Q. You've written two well-received scholarly books. What inspired you to write a novel?
It's pretty hard not to notice the popular preoccupation with witches, vampires, and things that go bump in the night. But we aren't the first to be fascinated with these creatures. Today, we often imagine them into fantastic otherworlds, but the people I study believed that such magical beings were living alongside them in this world. So I started thinking, if there are vampires and witches, what do they do for a living—and what strange stories do humans tell to explain away the evidence of their presence? A Discovery of Witches began with the answers to those questions as I essentially reimagined our modern world through the eyes of medieval and Renaissance people.
Q. On page 72, Matthew observes that Diana sees her work as a historian as similar to that of a detective. Is this how you approach your own research? Is a novelist also a type of detective?
I definitely see my historical work as a process of detection. Historians fit pieces of evidence together and hope that they eventually form a coherent picture. Often, a historian's most compelling questions—and the most difficult to answer—concern personal motivations and why something happened the way it did. These are questions we have in common with detectives. Fiction is more like alchemy, though. You take a little of this, a little of that, combine it, and hope that something wonderful occurs so that your creation is greater than the sum of its individual parts. Novelists, like the alchemists of old, know that true creation takes time and patience, and that it's likely you will have many disasters and failures before you achieve success.

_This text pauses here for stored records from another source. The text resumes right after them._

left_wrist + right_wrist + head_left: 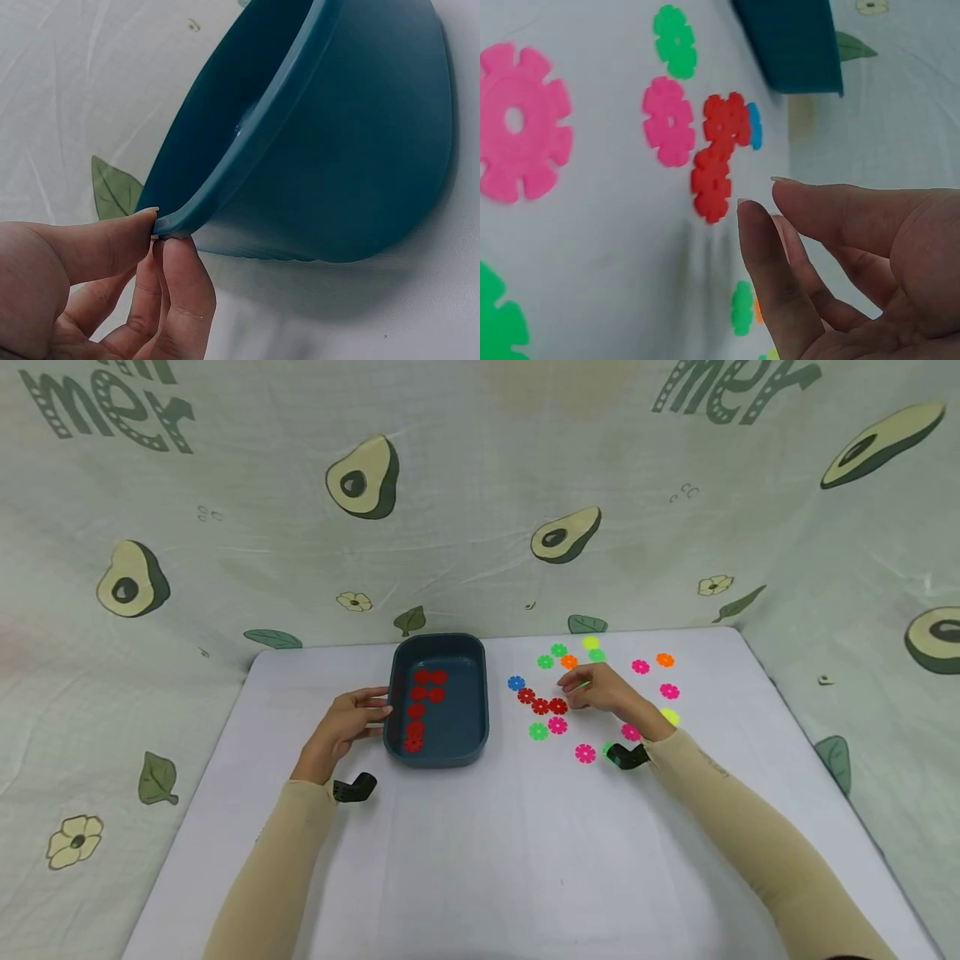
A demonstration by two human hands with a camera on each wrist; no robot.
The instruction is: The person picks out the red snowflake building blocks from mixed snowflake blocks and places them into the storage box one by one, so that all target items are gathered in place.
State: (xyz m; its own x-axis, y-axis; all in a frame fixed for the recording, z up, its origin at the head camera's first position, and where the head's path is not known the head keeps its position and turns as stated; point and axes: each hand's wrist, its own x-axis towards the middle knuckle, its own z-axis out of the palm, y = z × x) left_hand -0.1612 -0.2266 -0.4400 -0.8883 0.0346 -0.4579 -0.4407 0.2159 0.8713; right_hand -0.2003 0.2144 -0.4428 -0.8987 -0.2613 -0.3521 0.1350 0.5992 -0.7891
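Observation:
A dark blue rectangular tray [461,731] stands left of the table's middle, with several red notched flower-shaped discs [416,710] lying along its left side. My left hand [347,722] pinches the tray's rim between thumb and fingers; the left wrist view shows this grip on the tray wall [352,165]. Over the table, to the right of the tray, my right hand [600,689] hovers with thumb and forefinger apart and nothing between them. Closest to its fingertips are red discs [541,706], which in the right wrist view lie just past the fingers [761,247].
Around the right hand lie loose discs: a blue one [516,682], several green [538,732], pink [585,753], orange [665,659] and yellow [591,643]. An avocado-print cloth [465,560] hangs behind the white table [465,860].

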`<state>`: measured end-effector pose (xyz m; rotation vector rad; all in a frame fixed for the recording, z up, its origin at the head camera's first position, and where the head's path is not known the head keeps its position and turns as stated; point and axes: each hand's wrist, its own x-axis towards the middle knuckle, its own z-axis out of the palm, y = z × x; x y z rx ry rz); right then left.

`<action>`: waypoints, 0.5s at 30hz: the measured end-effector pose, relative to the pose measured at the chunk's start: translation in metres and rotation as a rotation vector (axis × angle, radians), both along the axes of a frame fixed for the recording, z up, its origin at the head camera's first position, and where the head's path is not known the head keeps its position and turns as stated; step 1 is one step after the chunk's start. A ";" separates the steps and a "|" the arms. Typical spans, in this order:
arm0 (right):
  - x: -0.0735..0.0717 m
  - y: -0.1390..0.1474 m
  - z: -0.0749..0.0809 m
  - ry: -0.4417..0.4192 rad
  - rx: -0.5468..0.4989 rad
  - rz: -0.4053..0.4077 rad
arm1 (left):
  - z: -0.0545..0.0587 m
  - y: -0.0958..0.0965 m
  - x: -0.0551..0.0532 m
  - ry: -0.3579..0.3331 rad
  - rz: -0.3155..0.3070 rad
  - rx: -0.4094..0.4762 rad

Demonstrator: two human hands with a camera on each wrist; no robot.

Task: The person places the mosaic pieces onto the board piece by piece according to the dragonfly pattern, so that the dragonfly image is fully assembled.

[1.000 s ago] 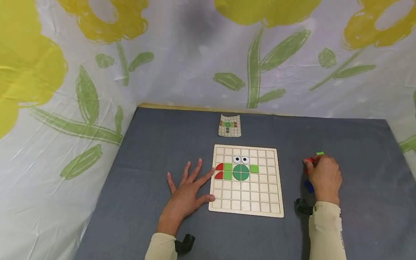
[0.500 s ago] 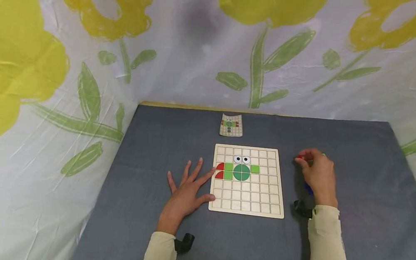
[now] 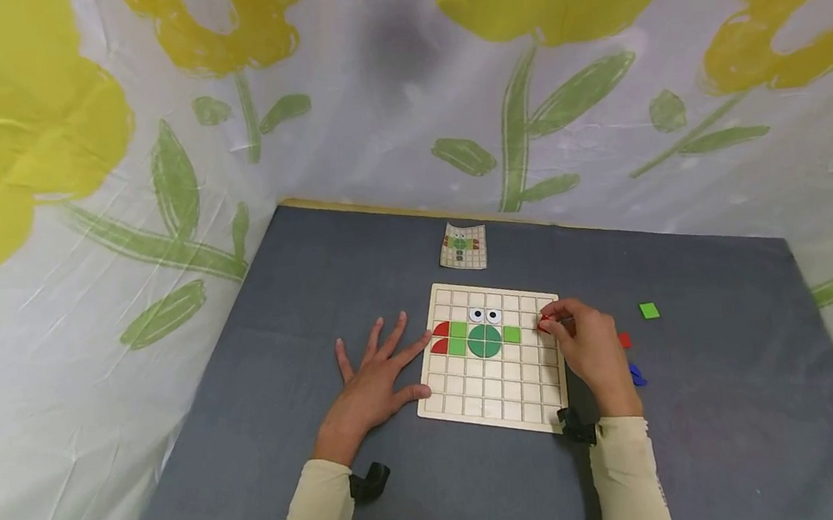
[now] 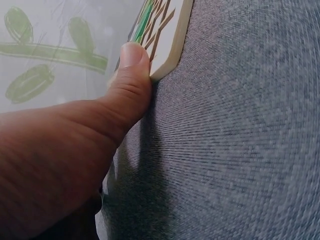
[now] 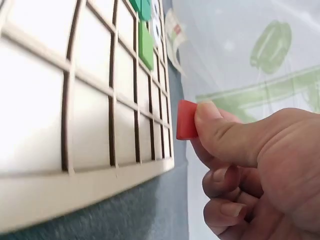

Q. What prompted you to include both first-person and omniscient narration? What does each method of storytelling contribute to the book?
Early in the process of writing the book I realized that vampires must be secretive and protective creatures. For Matthew, this means he has both a strong instinct to hide from Diana's questions and a need to protect her from threats. The only way to show that dynamic in Matthew (without making the reader very impatient with him) was to take Diana out of the picture temporarily and show him interacting with others who knew him in other ways. Since Diana is the first-person narrator, this caused some problems that omniscient narration solved. I think the combination of the two narratives works surprisingly well and gives the reader the immediacy of Diana's experience along with some answers to their questions about Matthew.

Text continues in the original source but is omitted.